In my copy of her novel, Connie wrote, “To Susanna Sonnenberg you have the key to my heart! Many many thanks for your constant wisdom and clear-eyed love. It is my friends who make me feel at home in the world. I am truly grateful that you are among them.” The mix of formality—my whole name, we were not sisters—and sudden effusion, a spring fleetingly revealed. I was taken aback and gratified that she assessed my “wisdom,” “clear-eyed love,” qualities I hoped others saw, but about which I was always unsure.
My friends make me feel at home in the world.
Yes. That one I got, the scaffolding of friends. We'd never discussed it, too
intimate. Not everything, Susanna, has to be discussed, dissected, investigated. Just being is a possibility, being and going along and making an example. I was touched by this unfamiliar warmth from her, the glimpse of her heart, to which, she'd said, I held a key.

• • •

My father was dying suddenly. The afternoon my stepmother called, Christopher was camping and unreachable. Harsh and strange, my stepmother made it clear the boys and I couldn't stay with her. I phoned C. Could we sleep there, could my boys be absorbed into the summer activities of her family while I did whatever this was? It was a lot to ask. “Yes, of course yes,” she said, “don't even worry about it.” But I worried a little. I was not one of those people who could rally naturally in spontaneous crisis, and I didn't want to be witnessed discombobulated by a woman so directed and industrious. Nor was I easy with asking, nervous as usual about uneven power, tallied debts. I felt already all that I owed her. A couple of months earlier, she'd invited me to join a group of writers at her house in the country. Two houses, actually, the small one across the road from the other, her own pond, her own fish. She had come to my door as I unpacked.

“Do you like your room?”

“I love it, C. Thank you for everything.”

“Oh, good. Well, then.” She left the doorway, on to the next guest.

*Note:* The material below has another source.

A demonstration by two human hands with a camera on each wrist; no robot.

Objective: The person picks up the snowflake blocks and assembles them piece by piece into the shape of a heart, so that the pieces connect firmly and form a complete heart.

Each evening the writers assembled, dropped down into roomy chairs and plush couches. The playwrights, as they all were, passed around the day's pages, held readings. We made loud suggestions, peppered each other with convulsive jokes and broad, witty insults. When I read, they listened. Connie had cleared a space for my work, as if I were an oracle. Her respect was an unpronounceable
gift to me, a tremendous encouragement. Then we made dinner, the men, the women, the kitchen a tight hive of bodies, some of us at the oven door, some with wine bottle and corkscrew, or mixing together greens and chèvre and diced red pepper. Magnificent noise came from blue stories, elaborate epithets and curses, rabid opinion, and from laughter in bursts so loud and shared, sometimes none of us could speak over it. Connie ruled us, her fervent topics instruction for the evening: theater! health care! poverty! honor! The generosity of our benefactor was too great to describe, although we tried, eight of us, night after night, in our toasts. She branded me with her lion-like faith. I was thriving in her kindness.

Now I was standing in her kitchen, again, beautiful Brooklyn, ample brownstone. She'd waited up, and she hailed me as I opened her gate with the key she'd given me. “The boys are asleep,” she reported. “Everyone's fine.” A glass of wine? She poured, we almost drank, my phone rang. I stepped apart from this friend and her version of me, unsure who this call would ask me to become. My sister said our father had died, not this moment but the moment before, in the hospital room I'd left forty-five minutes earlier.

I closed the phone. A black tunnel came for me, narrow focus, blank hands.

Connie stood, not drinking, a high pitch to her attention.

“He's dead,” I said and tried to exhale, a vain grab at normal. “My father died.” I lost contact with her, my vision pinned on the butcher-block countertop, the orange tiles of a house-cleaned floor, the fresh dishtowel in a folded square to the side of the sink. Each detail stung in how meaningless it was, how absent animation. I couldn't look up; I hardly knew her. Nothing in our history had primed us to bear a moment such as this.

“I'm sorry,” she said, in a slow, soft voice I'd never heard her use. She reached both hands and picked up her glass, handed me
mine. “Hey.” Slow, soft. “To your father.” I echoed her, raised the numb glass, tipped its first sip in, must have swallowed.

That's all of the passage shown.